# [YOUR ASSIGNMENT]
What is needed is a copy of each line in the listing below that contains "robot".

····················

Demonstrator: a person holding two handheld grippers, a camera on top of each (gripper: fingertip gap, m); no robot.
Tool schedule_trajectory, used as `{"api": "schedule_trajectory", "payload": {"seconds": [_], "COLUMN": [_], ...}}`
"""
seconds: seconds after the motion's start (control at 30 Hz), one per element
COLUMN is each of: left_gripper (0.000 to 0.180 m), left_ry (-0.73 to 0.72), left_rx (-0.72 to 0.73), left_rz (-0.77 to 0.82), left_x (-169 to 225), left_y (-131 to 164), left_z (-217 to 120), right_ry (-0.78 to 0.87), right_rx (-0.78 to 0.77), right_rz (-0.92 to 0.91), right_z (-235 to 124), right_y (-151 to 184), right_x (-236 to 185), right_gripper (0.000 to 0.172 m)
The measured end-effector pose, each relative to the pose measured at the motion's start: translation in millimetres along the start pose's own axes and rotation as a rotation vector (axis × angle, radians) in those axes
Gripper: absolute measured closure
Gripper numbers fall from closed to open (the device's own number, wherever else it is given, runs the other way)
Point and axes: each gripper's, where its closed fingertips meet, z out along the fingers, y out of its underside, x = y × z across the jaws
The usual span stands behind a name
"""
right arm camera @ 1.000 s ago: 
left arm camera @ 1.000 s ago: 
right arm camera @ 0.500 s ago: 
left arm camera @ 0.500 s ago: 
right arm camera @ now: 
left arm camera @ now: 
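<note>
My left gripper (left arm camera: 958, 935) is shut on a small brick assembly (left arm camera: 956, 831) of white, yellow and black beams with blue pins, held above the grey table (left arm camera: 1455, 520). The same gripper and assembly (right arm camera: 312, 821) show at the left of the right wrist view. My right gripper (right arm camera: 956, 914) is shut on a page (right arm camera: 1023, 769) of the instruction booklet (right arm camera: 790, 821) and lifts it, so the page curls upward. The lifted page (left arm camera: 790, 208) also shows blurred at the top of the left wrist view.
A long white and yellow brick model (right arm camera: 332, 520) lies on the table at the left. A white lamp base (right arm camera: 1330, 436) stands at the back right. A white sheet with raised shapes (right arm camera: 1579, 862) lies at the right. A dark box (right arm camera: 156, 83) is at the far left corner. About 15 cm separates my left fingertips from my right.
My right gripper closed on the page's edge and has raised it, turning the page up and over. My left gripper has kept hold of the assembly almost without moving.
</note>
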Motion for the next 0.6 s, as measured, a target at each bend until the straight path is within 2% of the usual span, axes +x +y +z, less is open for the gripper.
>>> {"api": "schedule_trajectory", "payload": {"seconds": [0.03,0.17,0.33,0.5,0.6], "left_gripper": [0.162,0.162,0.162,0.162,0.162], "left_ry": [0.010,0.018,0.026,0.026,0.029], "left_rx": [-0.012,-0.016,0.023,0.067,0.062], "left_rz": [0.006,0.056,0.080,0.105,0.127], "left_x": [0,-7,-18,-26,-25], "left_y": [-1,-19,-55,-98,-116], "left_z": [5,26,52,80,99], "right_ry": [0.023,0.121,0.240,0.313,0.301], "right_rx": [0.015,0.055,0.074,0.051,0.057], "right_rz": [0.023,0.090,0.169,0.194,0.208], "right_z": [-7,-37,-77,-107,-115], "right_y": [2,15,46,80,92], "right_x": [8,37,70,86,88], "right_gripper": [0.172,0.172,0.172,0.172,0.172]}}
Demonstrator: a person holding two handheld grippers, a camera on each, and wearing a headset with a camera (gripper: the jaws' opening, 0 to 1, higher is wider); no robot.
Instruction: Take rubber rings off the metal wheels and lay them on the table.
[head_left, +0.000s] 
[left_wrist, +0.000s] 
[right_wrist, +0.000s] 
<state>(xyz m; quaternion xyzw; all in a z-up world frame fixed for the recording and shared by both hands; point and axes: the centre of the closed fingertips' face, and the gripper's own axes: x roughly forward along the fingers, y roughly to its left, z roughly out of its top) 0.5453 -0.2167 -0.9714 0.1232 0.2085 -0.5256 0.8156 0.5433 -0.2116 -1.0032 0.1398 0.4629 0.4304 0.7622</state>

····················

# [COMPLETED EXERCISE]
Demonstrator: a person holding two handheld grippers, a camera on top of each (gripper: fingertip gap, m); no robot.
Demonstrator: a person holding two handheld grippers, a camera on each, and wearing a headset with a camera (gripper: the jaws' opening, 0 to 1, higher is wider); no robot.

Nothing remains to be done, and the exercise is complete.